At my next place of work, I was introduced to a very old chestnut. I needed to dictate a letter and my dictation machine's batteries had run down. I asked Chris, my Line Manager, if I could borrow his dictaphone. "No," came the response. "Use your finger like everyone else."
I once had a very lovely boyfriend called Mike. He was lovely; his mother was a nutcase. She suffered with severe vocabulary malfunction in the style of Mrs Malaprop. As we passed by a row of houses one day, she pointed out one small terraced front with an enormous picture window, declaring to me that if she lived in a house with such large windows, she would always feel 'ever so gullible'. It was all I could do not to burst out laughing at her, especially as she was eating a Cornish pasty at the same time and pastry flakes were flying around the rear of the car while she ate and spoke. 'Gullible' issues forth a lot of food if you talk when your mouth is full.
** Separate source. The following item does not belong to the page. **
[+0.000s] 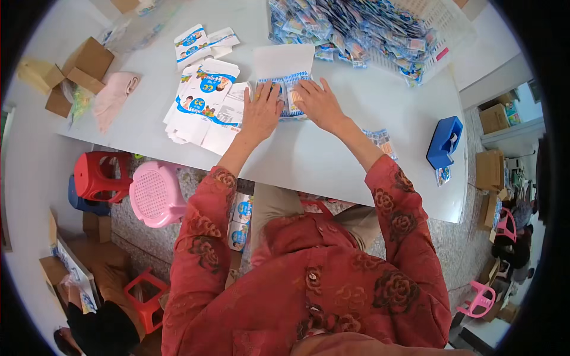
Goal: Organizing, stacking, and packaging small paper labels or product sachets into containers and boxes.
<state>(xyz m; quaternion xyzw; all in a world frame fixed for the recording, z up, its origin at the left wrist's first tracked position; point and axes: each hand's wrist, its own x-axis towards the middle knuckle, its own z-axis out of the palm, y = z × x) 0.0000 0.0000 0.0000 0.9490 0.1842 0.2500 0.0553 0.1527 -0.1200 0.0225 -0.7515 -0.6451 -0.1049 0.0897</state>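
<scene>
My left hand (260,110) and my right hand (319,102) lie side by side on a small batch of blue-and-white sachets (285,98) on the white table (309,160). Both press down on the sachets, fingers spread over them. A white flat sheet (284,60) lies just beyond the sachets. To the left of my left hand sits a stack of flattened blue-and-white cartons (205,101). My sleeves are red with a flower pattern.
A white basket (442,24) heaped with sachets stands at the far right of the table. A blue tape dispenser (444,142) sits near the right edge, loose sachets (381,141) beside my right forearm. Pink cloth (113,98), brown boxes (83,68) far left. Pink (155,194) and red (98,176) stools below.
</scene>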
My mother, too, is guilty of malapropisms. I once owned a cat. I'd called the cat Lucky - why, I have no idea, as she had been knocked over twice; got an infection in one of the wounds; and had only a partially successful sterilisation: part of her ovaries remained, so she still came 'on heat' but was, thankfully, unable to get pregnant. It was when she came on heat that she yowled at high decibel levels, and stalked every available Tom cat in the neighborhood. She was a feline nymphomaniac, which I found quite startling, having been rather virginal (then) with men.
Whenever my mother walked out to the village shops, Lucky would follow her, yowling, and calling 'come hither' utterances to any cat willing to give her a good time. Upon my return from work, my mother expostulated to me, angrily, that she was "sick and tired of that bloody cat!"*** who followed her round everywhere, wailing and carrying on. "Look! Look at her!" she ordered. I looked. What? "Look at her uvula, it's bright red and she's on heat!" My mother was far too angry to listen to me as I attempted to explain to her that a 'uvula' is, of course, your 'clack' - that dangly piece of flesh which hangs at the back of your throat and everyone seems to think is a spare tonsil. Unless the Toms had got lucky with Lucky and she was now performing oral sex...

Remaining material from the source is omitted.